People keep signing up
In the mobile space, even though both Sprint and T-Mobile offer lower prices and have cut Verizon's lead when it come to having the best network, Verizon has been able to sell the public on the idea that it has a better product. The carrier added 1.3 million net retail postpaid connections in the quarter and reported retail postpaid churn of only 0.93%. In addition, wireless revenues increased by 5.4% year over year.
Perhaps even more impressively, Verizon added 114,000 FiOS Internet subscribers and 42,000 net FiOS video customers. That number may be the most important of all, as showing any growth in pay-television revenue in the face of cord cutting bucks industry trends.
"Verizon continues to grow earnings by delivering network reliability and superior value that continues to attract new customers," said Chairman and CEO Lowell McAdam. He continued:
Verizon Wireless posted another quarter of quality connections growth -- even better than in the second quarter -- while maintaining high customer loyalty and profitability. Meanwhile, FiOS customer growth also improved from the previous quarter. We expect future revenue growth from mobile over-the-top video, including digital advertising, and the Internet of Things.
New areas of growth
As McAdam mentioned, in addition to its core segments of wireless phone service and wireline Internet and pay television, the company has been developing new sources of revenue. While the numbers are relatively trivial so far, they show the potential to become a major income source moving forward.
The company booked approximately $175 million in revenue during Q3 2015 for its Internet of Things (IoT) business, raising its take for the the full year to nearly $500 million.
In addition, in August, Verizon launched "hum," a telematics service that creates a smart, connected driving experience with an addressable market of 150 million vehicles in the U.S. No revenue was reported for the product, but it should enhance the company's IoT business going forward.
Good news for the future
In the wireless business, the company has been able to mostly move away from device subsidies into outright purchases or financed phones. For the quarter, phone activations on installment plans grew to 58%, up from 49% in the previous quarter and only 12% in the third quarter of 2014. Verizon said it expects the percentage of phone activations on installment plans to increase to about 70% in the fourth quarter of 2015.
There was positive news on the wireline side as well. FiOS Internet penetration (subscribers as a percentage of potential subscribers) was 41.7% at the end of Q3 2015, compared with 40.6% at the end of Q3 2014. In the same periods, FiOS video penetration was 35.6%, compared with 35.5%.
Strong results in a tough environment
Verizon has done a surprisingly impressive job of growing subscribers across the board despite there being compelling reasons for people to leave or choose other carriers. On the wireless side, the challenge is maintaining the results while companies like Sprint and T-Mobile sell comparable products for less. The Internet business does not face that same pressure, but FiOS pay television remains very vulnerable to people simply deciding that traditional cable no longer makes sense.

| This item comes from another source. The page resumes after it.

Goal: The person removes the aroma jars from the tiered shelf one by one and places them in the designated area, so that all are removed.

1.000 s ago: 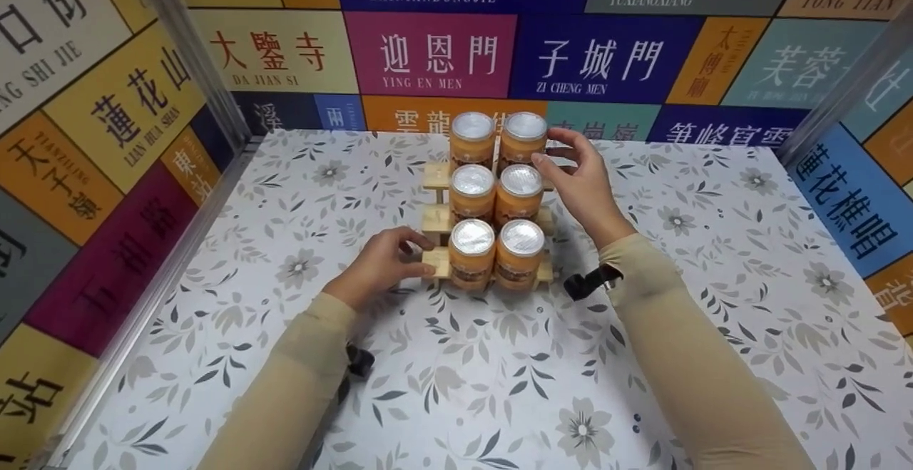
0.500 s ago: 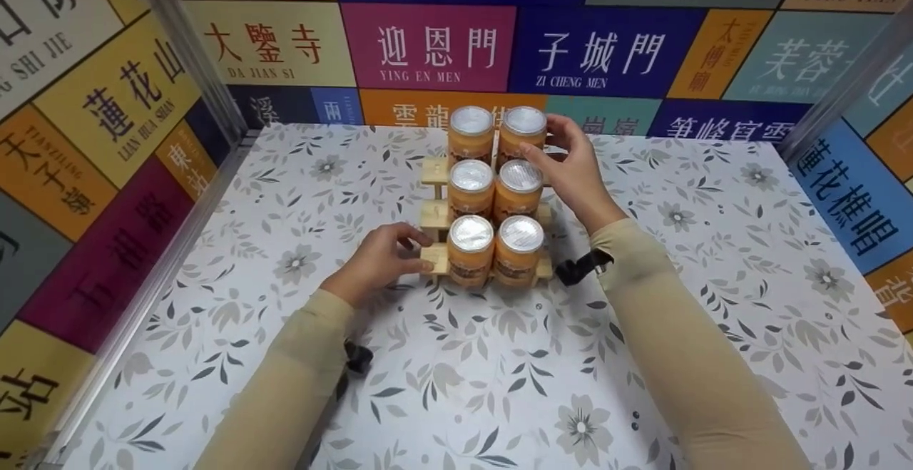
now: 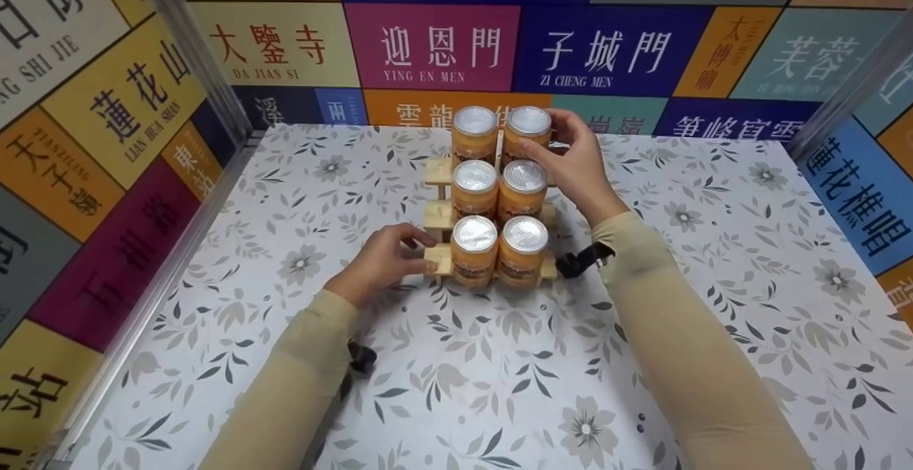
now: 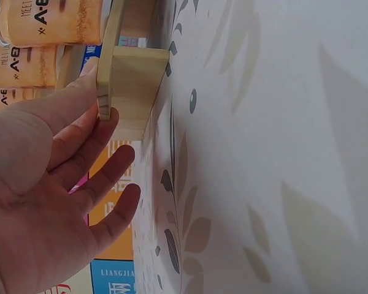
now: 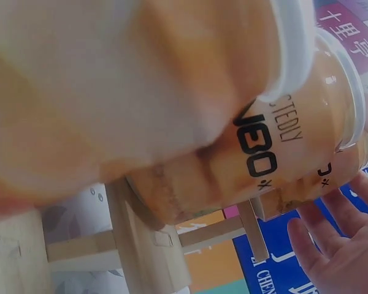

These are strong results, and it's encouraging to see the company quickly building its IoT business. That's a smart move given that at some point -- especially in wireless -- simply saying you're better, as McAdam does above, may not be enough to keep subscribers from choosing cheaper providers.
Daniel Kline has no position in any stocks mentioned. He is still analyzing the Star Wars trailer. The Motley Fool recommends Verizon Communications. Try any of our Foolish newsletter services free for 30 days. We Fools may not all hold the same opinions, but we all believe that considering a diverse range of insights makes us better investors. The Motley Fool has a disclosure policy.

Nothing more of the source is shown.